The Versa nanoCT’s capabilities in dealing with organic materials are why co-investigator Edward Stanley, Ph.D., associate scientist with the Florida Museum of Natural History and Director of the Digital Discovery and Dissemination Laboratory, is eager to put the unit to work

“I’m very excited about the new research this machine will facilitate at the Florida Museum of Natural History and throughout the UF research community as a whole,” Dr. Stanley said. “With its ability to produce much higher resolution scans than the current CT machine, the benefits will be felt most keenly in the divisions that have a lot of small specimens, such as entomology. All divisions will be able to make use of its increased capabilities – particularly the oVert program, our NSF-funded program which provides free, digital 3D models and data to researchers, educators, students and the public.”

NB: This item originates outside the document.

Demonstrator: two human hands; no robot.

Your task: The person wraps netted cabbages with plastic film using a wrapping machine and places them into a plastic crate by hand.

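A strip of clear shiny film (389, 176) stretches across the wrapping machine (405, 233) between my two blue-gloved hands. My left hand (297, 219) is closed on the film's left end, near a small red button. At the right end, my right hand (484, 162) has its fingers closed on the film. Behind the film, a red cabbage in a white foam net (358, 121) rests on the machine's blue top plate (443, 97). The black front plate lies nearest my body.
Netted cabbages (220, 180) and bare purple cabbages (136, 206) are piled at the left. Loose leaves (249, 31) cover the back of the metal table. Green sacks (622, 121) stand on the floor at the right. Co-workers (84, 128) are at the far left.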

“But what I am most proud of with this grant,” continued Dr. Stanley, “is the sheer diversity of users we are able to include: 20 different departments from eight colleges or institutes representing a wide diversity of UF research. I hope that this new system will help encourage further cross-disciplinary collaborations at UF.”

The Versa nanoCT will be located at UF’s Research Service Centers and the data collected by it will then be shared through open-source networks and field-specific databases to help enable broad-scale data research initiatives. Additionally, the acquired data will be implemented in graduate, undergraduate and high-school education curriculum and will also complement 3D machine learning development initiatives.